┌──

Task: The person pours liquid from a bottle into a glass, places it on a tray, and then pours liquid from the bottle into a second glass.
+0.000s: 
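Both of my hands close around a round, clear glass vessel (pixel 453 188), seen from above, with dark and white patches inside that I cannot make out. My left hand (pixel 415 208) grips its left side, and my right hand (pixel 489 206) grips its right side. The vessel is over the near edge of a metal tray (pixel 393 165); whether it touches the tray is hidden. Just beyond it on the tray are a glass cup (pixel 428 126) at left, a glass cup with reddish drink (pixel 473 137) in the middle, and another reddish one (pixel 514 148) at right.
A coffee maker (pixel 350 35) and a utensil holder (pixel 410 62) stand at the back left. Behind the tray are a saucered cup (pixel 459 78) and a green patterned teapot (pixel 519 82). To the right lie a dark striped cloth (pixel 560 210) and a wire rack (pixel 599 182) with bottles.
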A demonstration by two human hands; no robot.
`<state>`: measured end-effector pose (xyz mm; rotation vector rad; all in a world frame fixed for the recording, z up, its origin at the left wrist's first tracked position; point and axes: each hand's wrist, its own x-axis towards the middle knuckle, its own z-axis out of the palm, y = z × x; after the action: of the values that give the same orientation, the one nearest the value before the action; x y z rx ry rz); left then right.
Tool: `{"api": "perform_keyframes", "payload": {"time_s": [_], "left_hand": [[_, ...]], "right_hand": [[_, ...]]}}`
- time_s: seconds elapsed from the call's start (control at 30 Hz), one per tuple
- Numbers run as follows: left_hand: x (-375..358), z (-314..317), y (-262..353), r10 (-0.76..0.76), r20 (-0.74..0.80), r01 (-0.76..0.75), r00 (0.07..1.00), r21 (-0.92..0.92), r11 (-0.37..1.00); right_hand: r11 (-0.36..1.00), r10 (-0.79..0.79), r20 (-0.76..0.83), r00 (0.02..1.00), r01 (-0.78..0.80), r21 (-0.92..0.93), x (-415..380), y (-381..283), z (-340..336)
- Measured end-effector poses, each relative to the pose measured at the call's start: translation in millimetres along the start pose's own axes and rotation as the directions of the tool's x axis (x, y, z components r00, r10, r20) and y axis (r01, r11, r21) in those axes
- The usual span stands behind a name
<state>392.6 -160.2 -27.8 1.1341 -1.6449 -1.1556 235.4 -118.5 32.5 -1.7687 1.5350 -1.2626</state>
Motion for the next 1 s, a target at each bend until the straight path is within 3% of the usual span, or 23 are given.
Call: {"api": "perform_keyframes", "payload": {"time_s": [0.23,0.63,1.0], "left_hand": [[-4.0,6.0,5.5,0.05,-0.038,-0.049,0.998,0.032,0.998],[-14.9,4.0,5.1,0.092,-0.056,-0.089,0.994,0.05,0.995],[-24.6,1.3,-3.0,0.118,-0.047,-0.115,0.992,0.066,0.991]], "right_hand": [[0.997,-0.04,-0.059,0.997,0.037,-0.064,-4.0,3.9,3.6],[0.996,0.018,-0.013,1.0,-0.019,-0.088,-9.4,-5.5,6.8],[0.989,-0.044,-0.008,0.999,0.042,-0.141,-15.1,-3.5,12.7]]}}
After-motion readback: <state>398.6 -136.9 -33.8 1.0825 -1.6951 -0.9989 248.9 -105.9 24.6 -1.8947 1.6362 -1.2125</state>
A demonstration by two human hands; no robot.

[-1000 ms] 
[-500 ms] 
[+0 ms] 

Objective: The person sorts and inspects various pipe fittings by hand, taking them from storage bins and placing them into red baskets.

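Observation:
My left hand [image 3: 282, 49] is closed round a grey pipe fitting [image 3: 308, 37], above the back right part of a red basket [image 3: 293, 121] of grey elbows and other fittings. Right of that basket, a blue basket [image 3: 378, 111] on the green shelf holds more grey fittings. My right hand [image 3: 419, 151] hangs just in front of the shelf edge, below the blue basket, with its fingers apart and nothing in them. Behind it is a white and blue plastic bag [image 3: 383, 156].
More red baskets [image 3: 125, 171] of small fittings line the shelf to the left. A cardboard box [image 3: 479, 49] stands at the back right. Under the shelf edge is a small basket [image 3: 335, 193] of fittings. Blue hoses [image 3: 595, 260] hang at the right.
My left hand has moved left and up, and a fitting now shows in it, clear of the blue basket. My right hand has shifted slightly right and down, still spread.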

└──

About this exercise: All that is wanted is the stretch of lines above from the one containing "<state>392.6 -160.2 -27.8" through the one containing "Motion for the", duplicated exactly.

Exercise response:
<state>392.6 -160.2 -27.8 1.1341 -1.6449 -1.1556 235.4 -118.5 32.5 -1.7687 1.5350 -1.2626</state>
Motion for the next 1 s, a target at each bend until the straight path is within 3% of the usual span, or 23 are given.

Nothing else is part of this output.